*EXERCISE REQUIREMENTS*: Transcription of the full listing is required, character for character.
[[ RECORDED DATA open ]]
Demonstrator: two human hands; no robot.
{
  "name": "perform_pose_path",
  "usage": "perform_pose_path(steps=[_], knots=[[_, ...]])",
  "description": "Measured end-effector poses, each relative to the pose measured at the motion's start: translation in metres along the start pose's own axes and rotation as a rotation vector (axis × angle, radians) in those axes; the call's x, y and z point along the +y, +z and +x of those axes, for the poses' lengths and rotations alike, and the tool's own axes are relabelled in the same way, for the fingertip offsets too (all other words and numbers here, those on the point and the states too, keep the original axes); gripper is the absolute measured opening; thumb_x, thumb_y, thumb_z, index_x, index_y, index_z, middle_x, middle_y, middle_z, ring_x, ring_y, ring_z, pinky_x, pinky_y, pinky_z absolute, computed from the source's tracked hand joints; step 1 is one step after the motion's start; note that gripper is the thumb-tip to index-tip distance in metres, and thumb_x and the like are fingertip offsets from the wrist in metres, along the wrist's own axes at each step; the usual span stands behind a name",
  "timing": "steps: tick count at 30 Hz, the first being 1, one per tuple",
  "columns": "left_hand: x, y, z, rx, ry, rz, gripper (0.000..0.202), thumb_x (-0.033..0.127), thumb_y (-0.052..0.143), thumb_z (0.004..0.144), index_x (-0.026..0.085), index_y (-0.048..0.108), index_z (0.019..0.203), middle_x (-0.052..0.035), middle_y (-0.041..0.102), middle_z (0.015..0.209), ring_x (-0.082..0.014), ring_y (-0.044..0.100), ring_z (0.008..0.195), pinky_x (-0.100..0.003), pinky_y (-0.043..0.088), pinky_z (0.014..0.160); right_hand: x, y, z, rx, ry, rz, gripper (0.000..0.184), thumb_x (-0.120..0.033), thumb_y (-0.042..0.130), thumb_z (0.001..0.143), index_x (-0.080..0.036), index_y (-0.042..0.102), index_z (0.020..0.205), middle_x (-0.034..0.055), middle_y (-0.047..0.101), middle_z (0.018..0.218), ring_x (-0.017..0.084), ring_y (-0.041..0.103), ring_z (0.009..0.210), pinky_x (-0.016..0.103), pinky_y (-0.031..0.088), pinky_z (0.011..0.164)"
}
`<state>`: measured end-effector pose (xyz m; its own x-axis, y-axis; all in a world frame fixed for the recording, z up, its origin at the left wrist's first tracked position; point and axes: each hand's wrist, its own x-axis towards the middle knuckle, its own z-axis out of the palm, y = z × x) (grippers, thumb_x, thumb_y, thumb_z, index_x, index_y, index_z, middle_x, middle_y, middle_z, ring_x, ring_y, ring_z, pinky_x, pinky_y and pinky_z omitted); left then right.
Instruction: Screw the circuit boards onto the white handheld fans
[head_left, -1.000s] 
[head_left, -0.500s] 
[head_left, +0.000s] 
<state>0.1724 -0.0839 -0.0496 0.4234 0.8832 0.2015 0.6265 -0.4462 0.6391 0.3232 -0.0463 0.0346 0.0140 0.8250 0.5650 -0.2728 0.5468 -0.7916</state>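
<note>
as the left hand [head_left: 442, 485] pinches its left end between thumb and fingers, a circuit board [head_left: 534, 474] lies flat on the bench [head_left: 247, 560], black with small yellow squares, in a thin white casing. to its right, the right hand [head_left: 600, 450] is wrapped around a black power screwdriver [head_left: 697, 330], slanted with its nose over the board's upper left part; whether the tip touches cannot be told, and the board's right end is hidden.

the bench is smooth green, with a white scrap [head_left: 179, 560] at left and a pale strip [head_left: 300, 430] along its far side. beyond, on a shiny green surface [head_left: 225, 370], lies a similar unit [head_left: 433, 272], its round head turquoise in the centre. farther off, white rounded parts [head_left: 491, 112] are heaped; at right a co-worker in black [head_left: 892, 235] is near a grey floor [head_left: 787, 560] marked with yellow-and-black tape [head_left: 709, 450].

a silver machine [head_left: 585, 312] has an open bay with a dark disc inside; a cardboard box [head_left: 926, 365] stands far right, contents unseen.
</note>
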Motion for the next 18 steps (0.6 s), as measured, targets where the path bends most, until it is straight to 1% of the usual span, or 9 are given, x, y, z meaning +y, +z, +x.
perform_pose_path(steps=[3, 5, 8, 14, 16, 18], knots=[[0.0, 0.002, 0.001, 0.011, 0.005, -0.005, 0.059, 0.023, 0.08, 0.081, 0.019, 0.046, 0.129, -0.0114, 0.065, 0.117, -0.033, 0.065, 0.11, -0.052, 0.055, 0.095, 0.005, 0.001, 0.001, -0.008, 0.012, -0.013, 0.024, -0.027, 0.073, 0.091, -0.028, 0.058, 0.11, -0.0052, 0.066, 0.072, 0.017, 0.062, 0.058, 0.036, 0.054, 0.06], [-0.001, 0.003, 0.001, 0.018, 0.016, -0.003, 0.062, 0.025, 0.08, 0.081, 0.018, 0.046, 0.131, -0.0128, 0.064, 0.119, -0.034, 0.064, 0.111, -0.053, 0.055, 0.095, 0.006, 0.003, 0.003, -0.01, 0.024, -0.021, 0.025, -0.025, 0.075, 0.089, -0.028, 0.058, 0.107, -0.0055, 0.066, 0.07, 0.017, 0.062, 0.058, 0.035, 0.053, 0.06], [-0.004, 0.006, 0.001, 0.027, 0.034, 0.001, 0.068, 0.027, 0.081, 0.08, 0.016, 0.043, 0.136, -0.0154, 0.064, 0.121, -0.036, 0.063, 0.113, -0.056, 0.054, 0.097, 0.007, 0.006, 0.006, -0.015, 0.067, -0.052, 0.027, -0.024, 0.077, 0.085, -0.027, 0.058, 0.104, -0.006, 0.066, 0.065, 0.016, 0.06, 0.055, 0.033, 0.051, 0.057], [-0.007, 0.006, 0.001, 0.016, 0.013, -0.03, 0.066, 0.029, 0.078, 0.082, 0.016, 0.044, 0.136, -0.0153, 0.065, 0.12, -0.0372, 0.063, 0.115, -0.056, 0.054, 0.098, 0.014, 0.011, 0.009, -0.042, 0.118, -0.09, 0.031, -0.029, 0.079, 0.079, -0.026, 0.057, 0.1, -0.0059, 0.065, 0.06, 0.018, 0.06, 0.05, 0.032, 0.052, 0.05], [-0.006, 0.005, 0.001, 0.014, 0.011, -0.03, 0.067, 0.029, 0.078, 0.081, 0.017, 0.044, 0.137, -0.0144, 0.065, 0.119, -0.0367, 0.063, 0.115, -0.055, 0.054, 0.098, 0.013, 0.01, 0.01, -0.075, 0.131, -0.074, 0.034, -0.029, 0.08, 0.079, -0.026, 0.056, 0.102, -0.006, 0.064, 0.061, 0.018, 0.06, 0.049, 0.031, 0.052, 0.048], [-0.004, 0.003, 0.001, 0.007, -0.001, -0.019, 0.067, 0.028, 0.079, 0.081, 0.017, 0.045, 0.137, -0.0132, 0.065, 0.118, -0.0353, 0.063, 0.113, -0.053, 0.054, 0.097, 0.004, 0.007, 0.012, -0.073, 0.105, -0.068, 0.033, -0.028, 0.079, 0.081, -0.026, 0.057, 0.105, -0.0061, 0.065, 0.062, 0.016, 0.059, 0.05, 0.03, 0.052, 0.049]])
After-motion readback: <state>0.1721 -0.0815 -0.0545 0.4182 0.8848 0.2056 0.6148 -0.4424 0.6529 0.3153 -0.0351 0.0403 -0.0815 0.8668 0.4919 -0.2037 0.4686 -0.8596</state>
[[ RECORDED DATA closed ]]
*EXERCISE ANSWER*:
Demonstrator: two human hands; no robot.
{
  "name": "perform_pose_path",
  "usage": "perform_pose_path(steps=[_], knots=[[_, ...]])",
  "description": "Measured end-effector poses, each relative to the pose measured at the motion's start: translation in metres along the start pose's own axes and rotation as a rotation vector (axis × angle, radians) in those axes; the call's x, y and z point along the +y, +z and +x of those axes, for the poses' lengths and rotations alike, and the tool's own axes are relabelled in the same way, for the fingertip offsets too (all other words and numbers here, those on the point and the states too, keep the original axes); gripper is the absolute measured opening; thumb_x, thumb_y, thumb_z, index_x, index_y, index_z, middle_x, middle_y, middle_z, ring_x, ring_y, ring_z, pinky_x, pinky_y, pinky_z absolute, computed from the source's tracked hand joints; step 1 is one step after the motion's start; note that gripper is the thumb-tip to index-tip distance in metres, and thumb_x and the like are fingertip offsets from the wrist in metres, along the wrist's own axes at each step; the usual span stands behind a name",
  "timing": "steps: tick count at 30 Hz, the first being 1, one per tuple",
  "columns": "left_hand: x, y, z, rx, ry, rz, gripper (0.000..0.202), thumb_x (-0.033..0.127), thumb_y (-0.052..0.143), thumb_z (0.004..0.144), index_x (-0.026..0.085), index_y (-0.048..0.108), index_z (0.019..0.203), middle_x (-0.052..0.035), middle_y (-0.041..0.102), middle_z (0.015..0.209), ring_x (-0.082..0.014), ring_y (-0.044..0.100), ring_z (0.008..0.195), pinky_x (-0.100..0.003), pinky_y (-0.043..0.088), pinky_z (0.014..0.160); right_hand: x, y, z, rx, ry, rz, gripper (0.000..0.184), thumb_x (-0.120..0.033), thumb_y (-0.042..0.130), thumb_z (0.001..0.143), index_x (-0.080..0.036), index_y (-0.042..0.102), index_z (0.020..0.205), middle_x (-0.034..0.055), middle_y (-0.047..0.101), middle_z (0.018..0.218), ring_x (-0.017..0.084), ring_y (-0.041..0.103), ring_z (0.009..0.210), pinky_x (-0.016..0.103), pinky_y (-0.031..0.088), pinky_z (0.011..0.164)"
}
`<state>`: measured end-effector pose (xyz m; its own x-axis, y-axis; all in a world frame fixed for the recording, z up, its origin at the left wrist's first tracked position; point and axes: each hand's wrist, its own x-axis towards the middle knuckle, its own z-axis out of the palm, y = z × x) (grippers, thumb_x, thumb_y, thumb_z, index_x, index_y, index_z, middle_x, middle_y, middle_z, ring_x, ring_y, ring_z, pinky_x, pinky_y and pinky_z omitted); left then right.
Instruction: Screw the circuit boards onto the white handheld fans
[head_left, -1.000s] 
[head_left, -0.500s] 
[head_left, +0.000s] 
<state>0.1724 -0.0839 -0.0496 0.4234 0.8832 0.2015 0.6265 -0.4462 0.6391 0.3232 -0.0463 0.0346 0.0140 0.8250 0.5650 -0.2728 0.5468 -0.7916</state>
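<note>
as the left hand [head_left: 442, 485] pinches its left end between thumb and fingers, a circuit board [head_left: 534, 474] lies flat on the bench [head_left: 247, 560], black with small yellow squares, in a thin white casing. to its right, the right hand [head_left: 600, 450] is wrapped around a black power screwdriver [head_left: 697, 330], slanted with its nose over the board's upper left part; whether the tip touches cannot be told, and the board's right end is hidden.

the bench is smooth green, with a white scrap [head_left: 179, 560] at left and a pale strip [head_left: 300, 430] along its far side. beyond, on a shiny green surface [head_left: 225, 370], lies a similar unit [head_left: 433, 272], its round head turquoise in the centre. farther off, white rounded parts [head_left: 491, 112] are heaped; at right a co-worker in black [head_left: 892, 235] is near a grey floor [head_left: 787, 560] marked with yellow-and-black tape [head_left: 709, 450].

a silver machine [head_left: 585, 312] has an open bay with a dark disc inside; a cardboard box [head_left: 926, 365] stands far right, contents unseen.
</note>
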Motion for the next 18 steps (0.6 s), as measured, targets where the path bends most, until it is straight to 1% of the usual span, or 9 are given, x, y, z meaning +y, +z, +x.
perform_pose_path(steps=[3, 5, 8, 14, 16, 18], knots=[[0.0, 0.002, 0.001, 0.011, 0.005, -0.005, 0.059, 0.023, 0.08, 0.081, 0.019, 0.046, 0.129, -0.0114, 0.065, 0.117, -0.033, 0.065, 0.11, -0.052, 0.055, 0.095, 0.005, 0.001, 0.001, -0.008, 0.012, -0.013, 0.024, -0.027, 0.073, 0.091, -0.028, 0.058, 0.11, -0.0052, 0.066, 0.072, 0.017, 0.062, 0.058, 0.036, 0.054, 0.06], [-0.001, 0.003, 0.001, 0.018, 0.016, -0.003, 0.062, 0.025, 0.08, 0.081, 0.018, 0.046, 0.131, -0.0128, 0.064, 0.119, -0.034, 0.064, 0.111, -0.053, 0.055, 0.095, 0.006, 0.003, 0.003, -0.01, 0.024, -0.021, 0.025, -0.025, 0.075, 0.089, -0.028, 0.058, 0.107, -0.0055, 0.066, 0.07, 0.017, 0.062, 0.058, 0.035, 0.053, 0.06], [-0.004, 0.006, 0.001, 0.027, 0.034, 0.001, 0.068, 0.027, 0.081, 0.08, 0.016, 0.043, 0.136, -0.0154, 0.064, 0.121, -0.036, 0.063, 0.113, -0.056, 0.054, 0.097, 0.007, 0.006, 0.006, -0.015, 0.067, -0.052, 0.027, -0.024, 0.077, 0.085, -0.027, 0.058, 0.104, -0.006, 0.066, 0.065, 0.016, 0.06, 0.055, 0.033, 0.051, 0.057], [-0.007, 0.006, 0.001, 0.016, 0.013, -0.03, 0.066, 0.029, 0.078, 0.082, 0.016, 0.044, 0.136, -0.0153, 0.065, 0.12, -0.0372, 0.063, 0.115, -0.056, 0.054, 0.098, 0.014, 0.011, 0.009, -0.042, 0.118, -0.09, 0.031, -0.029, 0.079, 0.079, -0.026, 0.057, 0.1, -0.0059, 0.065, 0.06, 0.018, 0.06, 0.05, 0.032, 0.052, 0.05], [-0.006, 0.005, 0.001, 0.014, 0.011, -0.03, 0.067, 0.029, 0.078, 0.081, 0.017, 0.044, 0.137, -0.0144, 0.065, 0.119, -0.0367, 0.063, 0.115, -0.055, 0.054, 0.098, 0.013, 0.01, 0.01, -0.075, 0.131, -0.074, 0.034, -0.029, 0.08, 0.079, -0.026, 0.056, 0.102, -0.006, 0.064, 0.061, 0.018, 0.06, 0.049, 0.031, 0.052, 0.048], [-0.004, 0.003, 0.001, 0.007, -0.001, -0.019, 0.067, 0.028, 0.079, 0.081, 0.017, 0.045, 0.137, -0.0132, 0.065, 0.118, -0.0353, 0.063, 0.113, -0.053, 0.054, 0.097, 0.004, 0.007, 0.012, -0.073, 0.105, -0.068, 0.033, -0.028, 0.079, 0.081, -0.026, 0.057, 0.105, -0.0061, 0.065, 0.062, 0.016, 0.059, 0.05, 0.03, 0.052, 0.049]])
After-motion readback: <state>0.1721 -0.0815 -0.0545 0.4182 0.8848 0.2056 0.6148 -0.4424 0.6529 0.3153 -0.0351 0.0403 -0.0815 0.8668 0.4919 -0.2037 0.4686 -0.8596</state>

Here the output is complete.